_Exercise aim_
Find the line with "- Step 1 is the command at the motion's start" in the entries below, then reproduce it and every line after it down to and including the line with "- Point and", exactly.

= = = = =

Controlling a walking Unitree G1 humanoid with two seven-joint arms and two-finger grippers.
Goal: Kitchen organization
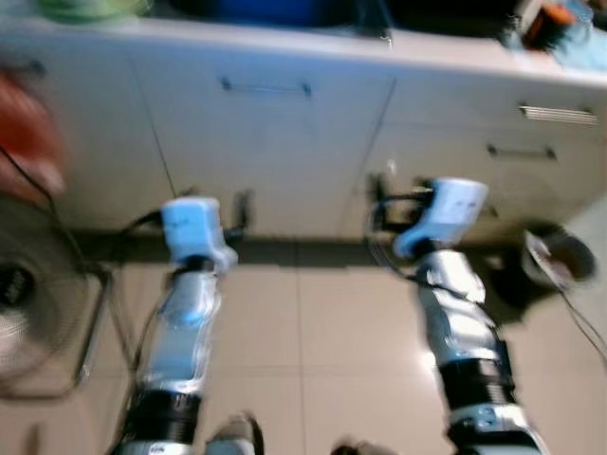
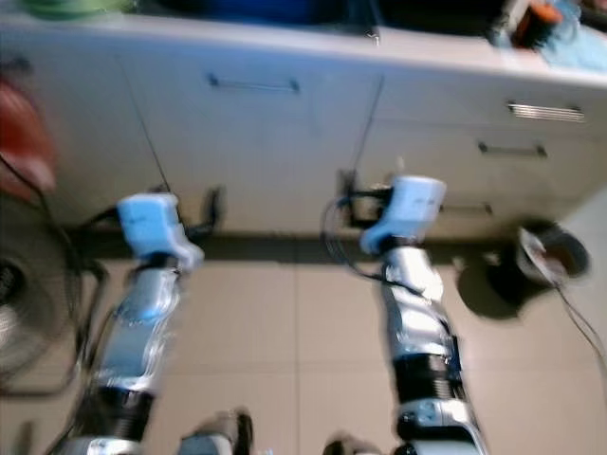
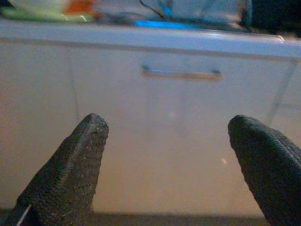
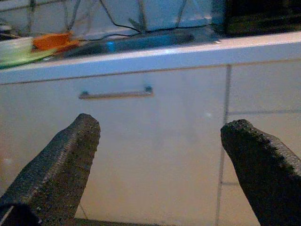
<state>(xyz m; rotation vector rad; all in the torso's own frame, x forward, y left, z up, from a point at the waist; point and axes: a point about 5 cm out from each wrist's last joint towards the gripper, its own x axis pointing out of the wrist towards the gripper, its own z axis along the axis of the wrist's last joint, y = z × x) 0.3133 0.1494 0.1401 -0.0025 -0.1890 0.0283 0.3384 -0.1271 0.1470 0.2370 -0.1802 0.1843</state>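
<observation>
White cabinet fronts (image 1: pixel 275 152) stand ahead of both empty, spread-apart grippers, left gripper (image 3: pixel 169 155) and right gripper (image 4: pixel 162 160); the thin bar handle (image 4: pixel 115 94), beyond the jaws, looks rigid, smooth and best pinched at mid-length.

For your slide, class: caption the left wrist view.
Left gripper, jaws open, faces a white cabinet door and its handle.

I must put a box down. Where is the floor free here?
Free: the tiles between the two arms, before the cabinets. Crowded: the fan at the left and the bowl with cables at the right.
</observation>
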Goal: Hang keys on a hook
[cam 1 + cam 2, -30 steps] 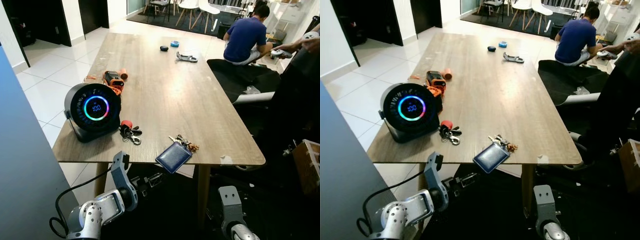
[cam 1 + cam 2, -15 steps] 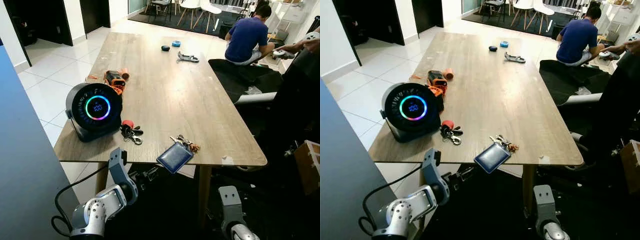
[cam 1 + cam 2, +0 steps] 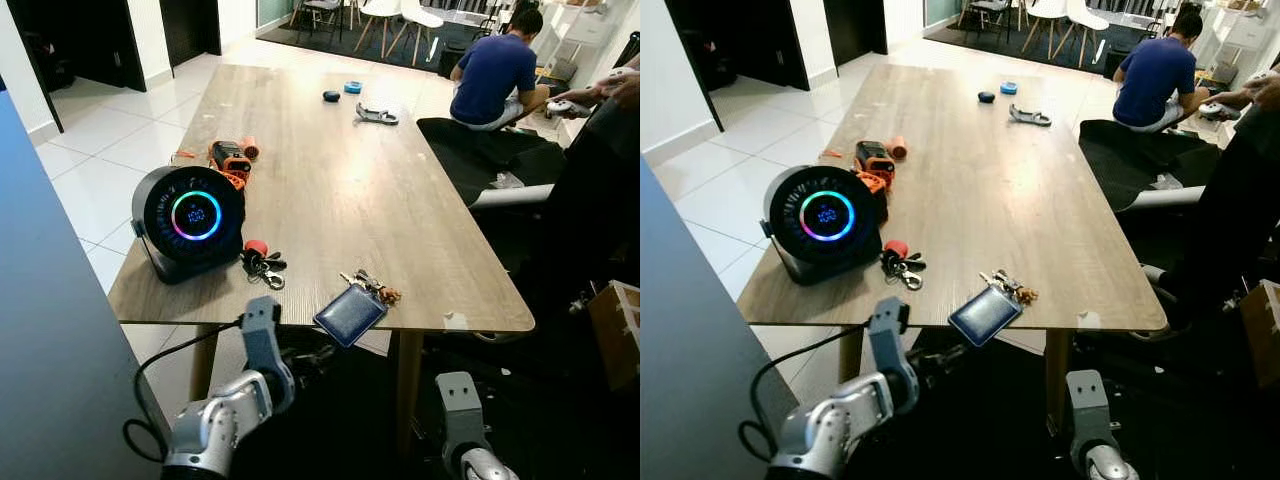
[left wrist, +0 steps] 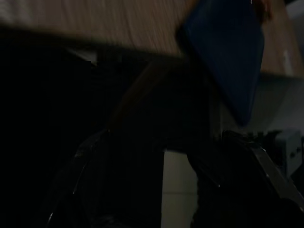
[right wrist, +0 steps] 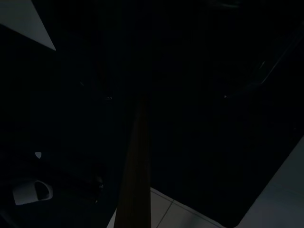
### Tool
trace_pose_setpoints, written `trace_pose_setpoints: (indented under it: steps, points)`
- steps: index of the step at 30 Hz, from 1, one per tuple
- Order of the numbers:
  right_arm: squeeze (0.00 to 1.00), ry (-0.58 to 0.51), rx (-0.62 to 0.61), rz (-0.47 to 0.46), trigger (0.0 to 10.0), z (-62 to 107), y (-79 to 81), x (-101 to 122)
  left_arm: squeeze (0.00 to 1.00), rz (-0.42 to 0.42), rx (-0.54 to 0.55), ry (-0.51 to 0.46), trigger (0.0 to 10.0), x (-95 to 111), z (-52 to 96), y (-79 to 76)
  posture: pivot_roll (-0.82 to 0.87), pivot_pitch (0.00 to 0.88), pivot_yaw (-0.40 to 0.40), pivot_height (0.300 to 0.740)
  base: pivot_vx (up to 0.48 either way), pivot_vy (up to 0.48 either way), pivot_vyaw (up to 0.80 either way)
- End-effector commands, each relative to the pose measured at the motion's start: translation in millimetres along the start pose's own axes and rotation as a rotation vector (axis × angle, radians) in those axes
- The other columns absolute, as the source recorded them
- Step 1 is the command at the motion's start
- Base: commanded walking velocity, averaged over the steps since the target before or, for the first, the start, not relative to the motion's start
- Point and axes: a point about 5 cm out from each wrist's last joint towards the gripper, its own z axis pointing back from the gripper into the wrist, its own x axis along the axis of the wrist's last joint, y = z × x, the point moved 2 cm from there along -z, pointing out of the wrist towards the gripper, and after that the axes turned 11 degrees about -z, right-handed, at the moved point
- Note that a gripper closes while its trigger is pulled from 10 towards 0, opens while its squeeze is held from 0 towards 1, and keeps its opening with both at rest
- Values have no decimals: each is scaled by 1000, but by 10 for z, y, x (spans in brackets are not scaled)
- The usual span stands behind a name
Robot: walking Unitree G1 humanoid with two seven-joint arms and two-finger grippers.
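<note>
A bunch of keys (image 3: 372,288) lies at the wooden table's (image 3: 330,190) near edge, joined to a blue leather pouch (image 3: 349,314) that juts over the edge. A second key bunch with a red fob (image 3: 260,266) lies beside the round black fan (image 3: 189,221). My left gripper (image 3: 312,357) is below the table edge, just under and left of the blue pouch, open and holding nothing. Its dark wrist view looks up at the pouch (image 4: 228,52) and the table edge (image 4: 95,23). My right arm (image 3: 456,410) hangs low beside the table leg.
An orange and black tool (image 3: 228,159), a metal clamp (image 3: 375,115) and small items lie farther along the table. A person in a blue shirt (image 3: 490,75) sits on the floor at the far right. A black chair (image 3: 560,200) stands to the right, and a grey-blue panel (image 3: 50,330) stands close on my left.
My left arm has swung to the right under the table edge, bringing its gripper closer beneath the blue pouch. The keys and the right arm have not moved.
</note>
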Motion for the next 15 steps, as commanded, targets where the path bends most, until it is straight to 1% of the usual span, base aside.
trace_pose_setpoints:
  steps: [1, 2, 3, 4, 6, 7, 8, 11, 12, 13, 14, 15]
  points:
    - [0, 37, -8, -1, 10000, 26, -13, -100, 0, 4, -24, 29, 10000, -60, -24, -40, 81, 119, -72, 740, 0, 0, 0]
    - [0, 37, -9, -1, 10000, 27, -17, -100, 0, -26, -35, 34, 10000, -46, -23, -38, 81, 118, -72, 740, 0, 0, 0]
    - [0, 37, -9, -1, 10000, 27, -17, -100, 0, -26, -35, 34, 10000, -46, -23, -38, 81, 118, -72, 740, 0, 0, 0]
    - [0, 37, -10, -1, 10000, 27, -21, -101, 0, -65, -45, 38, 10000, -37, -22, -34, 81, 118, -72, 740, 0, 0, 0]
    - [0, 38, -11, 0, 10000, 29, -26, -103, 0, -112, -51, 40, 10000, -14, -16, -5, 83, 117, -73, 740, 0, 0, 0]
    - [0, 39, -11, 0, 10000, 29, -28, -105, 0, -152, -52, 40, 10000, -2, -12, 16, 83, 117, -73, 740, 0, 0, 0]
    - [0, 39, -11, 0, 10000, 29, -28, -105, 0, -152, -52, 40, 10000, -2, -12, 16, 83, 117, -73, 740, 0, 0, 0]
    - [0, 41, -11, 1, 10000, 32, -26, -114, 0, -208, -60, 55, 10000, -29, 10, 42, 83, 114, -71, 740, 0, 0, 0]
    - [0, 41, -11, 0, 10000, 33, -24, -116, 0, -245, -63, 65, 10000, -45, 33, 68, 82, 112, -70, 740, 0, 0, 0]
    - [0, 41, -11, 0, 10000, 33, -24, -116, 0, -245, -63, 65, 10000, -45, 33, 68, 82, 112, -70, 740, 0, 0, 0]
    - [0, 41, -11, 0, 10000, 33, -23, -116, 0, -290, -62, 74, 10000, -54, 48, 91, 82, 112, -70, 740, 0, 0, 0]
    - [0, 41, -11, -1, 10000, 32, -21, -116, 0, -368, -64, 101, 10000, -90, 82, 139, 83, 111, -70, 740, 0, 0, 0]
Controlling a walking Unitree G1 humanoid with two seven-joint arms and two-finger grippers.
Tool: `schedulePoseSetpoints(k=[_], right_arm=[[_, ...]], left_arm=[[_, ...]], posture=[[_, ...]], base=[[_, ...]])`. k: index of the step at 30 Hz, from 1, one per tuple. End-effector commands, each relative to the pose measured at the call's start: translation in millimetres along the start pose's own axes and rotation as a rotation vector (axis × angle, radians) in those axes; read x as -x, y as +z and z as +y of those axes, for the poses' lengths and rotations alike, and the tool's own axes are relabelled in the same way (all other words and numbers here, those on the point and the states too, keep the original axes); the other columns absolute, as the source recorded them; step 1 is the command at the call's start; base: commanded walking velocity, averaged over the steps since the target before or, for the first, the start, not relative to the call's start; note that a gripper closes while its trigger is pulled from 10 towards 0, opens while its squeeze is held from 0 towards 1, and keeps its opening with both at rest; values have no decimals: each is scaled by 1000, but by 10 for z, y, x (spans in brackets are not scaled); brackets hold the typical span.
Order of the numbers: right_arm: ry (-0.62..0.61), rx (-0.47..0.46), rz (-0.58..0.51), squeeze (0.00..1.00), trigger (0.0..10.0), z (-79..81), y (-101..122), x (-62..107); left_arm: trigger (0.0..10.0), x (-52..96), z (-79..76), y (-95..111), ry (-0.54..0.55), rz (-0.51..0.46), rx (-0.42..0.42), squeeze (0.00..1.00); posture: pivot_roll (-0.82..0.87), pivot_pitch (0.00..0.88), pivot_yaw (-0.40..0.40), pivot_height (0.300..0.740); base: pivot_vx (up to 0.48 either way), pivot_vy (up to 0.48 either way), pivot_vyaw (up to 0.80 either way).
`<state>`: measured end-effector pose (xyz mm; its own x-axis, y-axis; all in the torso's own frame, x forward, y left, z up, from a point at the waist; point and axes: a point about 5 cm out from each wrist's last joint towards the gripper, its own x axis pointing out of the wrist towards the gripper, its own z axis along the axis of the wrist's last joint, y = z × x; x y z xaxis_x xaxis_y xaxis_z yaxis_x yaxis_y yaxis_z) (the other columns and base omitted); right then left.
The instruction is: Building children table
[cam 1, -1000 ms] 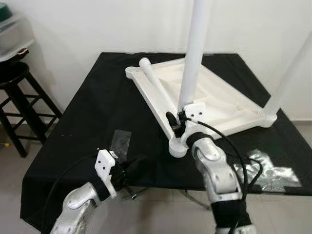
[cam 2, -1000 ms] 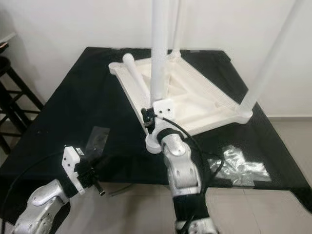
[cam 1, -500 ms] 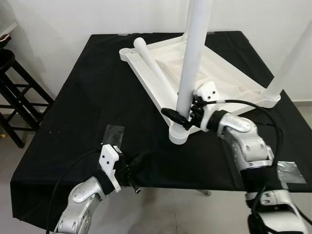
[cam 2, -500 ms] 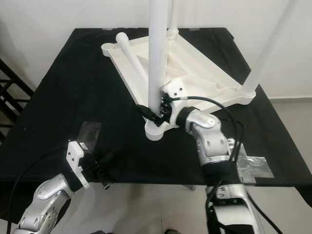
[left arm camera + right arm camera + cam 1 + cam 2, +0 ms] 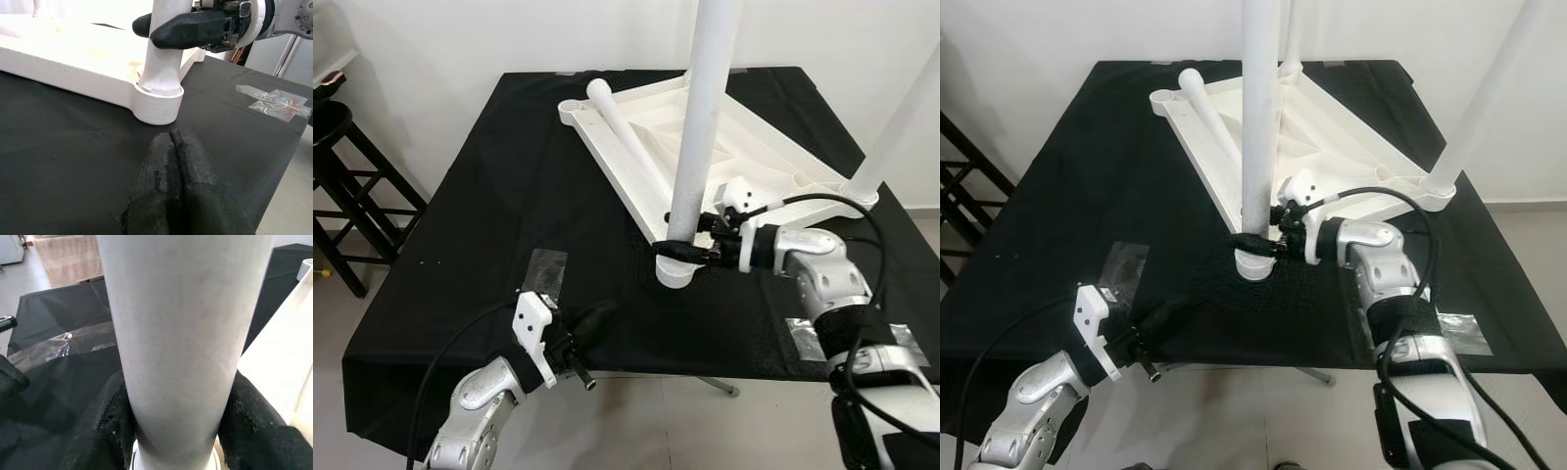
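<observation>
A white children's table top (image 5: 759, 162) lies upside down on the black-covered table (image 5: 489, 196). A white leg (image 5: 702, 127) stands upright in the near corner socket (image 5: 157, 105). My right gripper (image 5: 681, 248) is shut on this leg just above the socket, with its fingers (image 5: 105, 423) pressed against both sides. Another leg (image 5: 899, 122) stands at the right corner, and a loose leg (image 5: 625, 145) lies on the underside. My left gripper (image 5: 597, 315) is shut and empty, low over the cloth near the front edge, pointing at the socket.
A black stool (image 5: 340, 186) stands on the left beside the table. Pieces of clear plastic lie on the cloth at the front left (image 5: 546, 269) and front right (image 5: 808, 335). A white wall rises right behind the table.
The camera has shifted. My right arm swung from in front of the near leg round to its right side, keeping the gripper at the leg's base. The left gripper stayed near the front edge.
</observation>
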<state>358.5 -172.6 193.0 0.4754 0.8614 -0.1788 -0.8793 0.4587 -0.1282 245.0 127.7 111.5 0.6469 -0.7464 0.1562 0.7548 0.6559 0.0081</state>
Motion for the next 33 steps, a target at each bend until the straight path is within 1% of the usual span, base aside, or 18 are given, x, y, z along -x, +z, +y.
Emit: schedulePoseSetpoints(k=[1, 7, 8, 11, 13, 14, 15, 16, 17, 18, 19, 24, 25, 27, 28, 29, 32, 33], right_arm=[[53, -27, -1, 0, 0, 68, -94, -13], [61, -40, -17, 0, 0, 89, -171, 14], [-73, -60, 32, 0, 0, 217, -343, -116], [-143, -65, 63, 0, 0, 280, -412, -179], [-507, -124, 106, 0, 0, 384, -541, -349], [-507, -124, 106, 0, 0, 384, -541, -349], [-620, -221, 102, 0, 0, 596, -616, -433], [-620, -221, 102, 0, 0, 596, -616, -433], [-640, -250, 77, 0, 0, 844, -577, -580], [-640, -250, 77, 0, 0, 844, -577, -580], [-612, -230, 51, 0, 0, 983, -505, -683], [-564, -210, 19, 0, 39, 976, -404, -808], [-564, -225, 17, 0, 10000, 924, -387, -813], [-567, -235, 5, 0, 10000, 898, -352, -808], [-541, -230, -5, 729, 10000, 881, -317, -807], [-505, -244, -30, 1000, 10000, 866, -251, -809], [-372, -199, -99, 1000, 10000, 820, -70, -803], [-318, -183, -122, 643, 10000, 806, -2, -785]], left_arm=[[10000, 16, -20, -6, -1, 4, -1, 0], [10000, 18, -25, -1, -2, 3, 1, 0], [10000, 25, -29, 4, -2, 2, 1, 0], [10000, 29, -30, 6, -1, 2, 1, 0], [10000, 38, -26, 12, 0, 2, -1, 0], [10000, 38, -26, 12, 0, 2, -1, 0], [10000, 37, -24, 17, 1, 2, -2, 0], [10000, 37, -24, 17, 1, 2, -2, 0], [10000, 36, -18, 16, 4, 4, -4, 0], [10000, 36, -18, 16, 4, 4, -4, 0], [10000, 32, -13, 14, 5, 4, -2, 0], [10000, 15, -11, -2, -9, 9, 2, 0], [10000, 13, -9, -3, -2, 6, 0, 0], [10000, 12, -9, -4, 5, 4, -1, 0], [10000, 10, -10, -5, 9, 2, -1, 0], [10000, 8, -13, -5, 10, 2, -1, 0], [10000, 5, -17, -6, 6, 2, 2, 0], [10000, 3, -18, -8, 4, 2, 3, 0]], posture=[[86, 133, 2, 740], [82, 138, 2, 740], [69, 147, -14, 740], [69, 148, -17, 740], [69, 151, -19, 740], [69, 151, -19, 740], [72, 161, -10, 740], [72, 161, -10, 740], [69, 156, -1, 740], [69, 156, -1, 740], [51, 148, 6, 740], [57, 138, -7, 740], [55, 136, -6, 740], [56, 135, -8, 740], [56, 133, -9, 740], [57, 131, -11, 740], [57, 131, -11, 740], [53, 127, -9, 740]], base=[[0, 0, 0], [0, 0, 0], [0, 0, 0], [0, 0, 0], [0, 0, 0], [0, 0, 0], [0, 0, 0], [0, 0, 0], [0, 0, 0], [0, 0, 0], [0, 0, 0], [0, 0, 0], [0, 0, 0], [0, 0, 0], [0, 0, 0], [0, 0, 0], [0, 0, 0], [0, 0, 0]])
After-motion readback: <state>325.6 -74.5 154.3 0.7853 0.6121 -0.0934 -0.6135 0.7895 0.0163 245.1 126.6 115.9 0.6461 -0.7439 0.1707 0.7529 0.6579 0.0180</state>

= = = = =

_Result below_
- Step 1 is the command at the motion's start
- Base: commanded walking velocity, averaged over the steps since the target before or, for the first, the start, not relative to the motion's start
- Point and axes: a point about 5 cm out from each wrist's last joint towards the gripper, its own z axis pointing back from the gripper into the wrist, its own x axis along the axis of the wrist's last joint, y = z × x, the point moved 2 cm from there along -z, pointing out of the wrist towards the gripper, and after that the axes turned 11 degrees about -z, right-handed, at the moved point

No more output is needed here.